The temperature dependence of the resistance in the question is given as
$\Rightarrow R = {R_0}\left( {1 + \alpha \Delta T} \right)$
Now, according to the question, we have ${R_0} = 100\Omega$, $R = 150\Omega$, ${T_0} = {27^ \circ }C$, and $T = {227^ \circ }C$ .
So, $\Delta T = T - {T_0}$
$\Rightarrow \Delta T = {227^ \circ }C - {27^ \circ }C = {200^ \circ }C$
Putting these values in (1) we get
$\Rightarrow 150 = 100\left( {1 + 200\alpha } \right)$
$\Rightarrow 200\alpha = 0.5$
On solving we get
$\Rightarrow \alpha = 2.5 \times {10^{ - 4}}{/^ \circ }C$
This value matches with the value given in the Statement 1.

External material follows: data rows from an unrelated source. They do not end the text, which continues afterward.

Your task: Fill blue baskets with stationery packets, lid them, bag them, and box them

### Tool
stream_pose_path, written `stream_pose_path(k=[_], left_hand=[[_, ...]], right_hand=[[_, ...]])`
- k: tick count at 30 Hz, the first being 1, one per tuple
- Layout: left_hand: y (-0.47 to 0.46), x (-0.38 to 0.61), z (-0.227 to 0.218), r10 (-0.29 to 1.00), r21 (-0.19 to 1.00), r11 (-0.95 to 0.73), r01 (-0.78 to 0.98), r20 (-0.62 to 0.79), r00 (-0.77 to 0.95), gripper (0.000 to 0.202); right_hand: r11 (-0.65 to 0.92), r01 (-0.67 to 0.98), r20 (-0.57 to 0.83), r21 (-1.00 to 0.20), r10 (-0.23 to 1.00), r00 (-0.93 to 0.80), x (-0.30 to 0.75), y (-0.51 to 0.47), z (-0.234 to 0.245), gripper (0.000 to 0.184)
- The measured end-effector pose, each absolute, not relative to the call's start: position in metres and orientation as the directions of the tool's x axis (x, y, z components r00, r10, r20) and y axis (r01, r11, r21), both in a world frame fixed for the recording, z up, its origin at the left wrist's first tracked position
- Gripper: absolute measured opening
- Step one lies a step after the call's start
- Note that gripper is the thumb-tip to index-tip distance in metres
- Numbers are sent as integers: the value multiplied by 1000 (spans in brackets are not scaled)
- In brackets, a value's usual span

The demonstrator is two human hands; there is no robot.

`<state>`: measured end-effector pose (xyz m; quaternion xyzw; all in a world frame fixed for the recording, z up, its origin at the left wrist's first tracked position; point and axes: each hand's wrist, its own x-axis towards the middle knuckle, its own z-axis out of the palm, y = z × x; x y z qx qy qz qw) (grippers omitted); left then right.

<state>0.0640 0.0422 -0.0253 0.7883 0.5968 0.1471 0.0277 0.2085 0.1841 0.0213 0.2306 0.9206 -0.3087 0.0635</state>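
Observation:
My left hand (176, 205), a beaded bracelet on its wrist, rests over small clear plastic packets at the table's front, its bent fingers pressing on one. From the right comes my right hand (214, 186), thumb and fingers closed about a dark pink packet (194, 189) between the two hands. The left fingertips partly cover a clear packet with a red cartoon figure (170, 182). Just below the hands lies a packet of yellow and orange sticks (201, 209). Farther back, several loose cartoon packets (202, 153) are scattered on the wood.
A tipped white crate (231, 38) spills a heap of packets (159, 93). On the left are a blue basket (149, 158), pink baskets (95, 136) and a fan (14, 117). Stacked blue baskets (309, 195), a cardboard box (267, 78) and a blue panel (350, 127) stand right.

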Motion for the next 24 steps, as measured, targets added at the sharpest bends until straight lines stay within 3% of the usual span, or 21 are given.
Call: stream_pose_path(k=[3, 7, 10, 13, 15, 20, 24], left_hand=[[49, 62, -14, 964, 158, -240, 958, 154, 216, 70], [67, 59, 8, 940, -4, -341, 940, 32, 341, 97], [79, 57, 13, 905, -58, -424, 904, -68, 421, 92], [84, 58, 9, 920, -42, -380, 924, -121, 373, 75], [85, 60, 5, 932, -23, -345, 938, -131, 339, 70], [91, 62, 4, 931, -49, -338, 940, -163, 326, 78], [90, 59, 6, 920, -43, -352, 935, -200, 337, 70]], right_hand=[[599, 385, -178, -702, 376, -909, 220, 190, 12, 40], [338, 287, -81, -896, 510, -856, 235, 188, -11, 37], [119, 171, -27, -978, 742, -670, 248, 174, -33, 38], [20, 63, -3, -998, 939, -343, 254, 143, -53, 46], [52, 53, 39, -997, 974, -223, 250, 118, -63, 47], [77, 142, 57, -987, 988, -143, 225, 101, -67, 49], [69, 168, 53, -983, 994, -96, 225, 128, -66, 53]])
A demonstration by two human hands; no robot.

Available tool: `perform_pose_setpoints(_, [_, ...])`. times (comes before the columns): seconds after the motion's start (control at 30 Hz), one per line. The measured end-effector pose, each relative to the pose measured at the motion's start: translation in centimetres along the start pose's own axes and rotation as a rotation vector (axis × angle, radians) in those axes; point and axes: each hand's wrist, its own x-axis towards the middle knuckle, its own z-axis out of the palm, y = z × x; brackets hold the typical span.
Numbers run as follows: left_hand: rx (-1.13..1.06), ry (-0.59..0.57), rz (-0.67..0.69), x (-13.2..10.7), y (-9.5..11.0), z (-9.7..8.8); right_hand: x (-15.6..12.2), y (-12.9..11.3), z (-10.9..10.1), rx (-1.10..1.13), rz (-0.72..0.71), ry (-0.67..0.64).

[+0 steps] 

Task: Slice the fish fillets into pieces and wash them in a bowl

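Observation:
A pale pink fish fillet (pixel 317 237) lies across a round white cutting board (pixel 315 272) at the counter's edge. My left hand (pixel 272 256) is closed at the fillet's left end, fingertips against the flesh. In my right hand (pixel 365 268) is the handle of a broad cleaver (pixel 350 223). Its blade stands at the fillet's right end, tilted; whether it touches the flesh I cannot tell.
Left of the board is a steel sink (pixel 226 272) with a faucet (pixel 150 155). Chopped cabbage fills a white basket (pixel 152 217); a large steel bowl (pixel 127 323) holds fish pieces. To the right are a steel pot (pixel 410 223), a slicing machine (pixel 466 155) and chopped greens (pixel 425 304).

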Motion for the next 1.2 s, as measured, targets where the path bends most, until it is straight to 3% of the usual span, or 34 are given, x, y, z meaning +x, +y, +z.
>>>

But while deriving the expression for the variation of the resistance with the temperature, it is assumed that the change in temperature is very small. But in this case, the change in temperature is
$\Rightarrow \Delta T = {200^ \circ }C$
This is a quite large value.
Also, while the derivation of the equation (1) is carried out, it is assumed that the change in resistance is very small compared to the original value, that is
$\Rightarrow \left( {R - {R_0}} \right) < < {R_0}$
But in this case the change in resistance
$\Rightarrow \left( {R - {R_0}} \right) = 150 - 100$
$\Rightarrow \left( {R - {R_0}} \right) = 50\Omega$
Which is comparable to the original value of resistance. So the above equation (1) cannot be applied to this case. Thus the value of $\alpha$ which is obtained above is incorrect.
Thus the Statement 1 is False.
Also the Statement 2 is True at the same time due to the reasons already stated above.
Hence the correct answer is option D.

Note
Do not blindly jump to the conclusion that Statement 1 is correct after getting the value of $\alpha$ same as that given in the Statement. That value is intentionally given to be the same. The question basically wants to judge the knowledge of the concept mentioned in the Statement 2.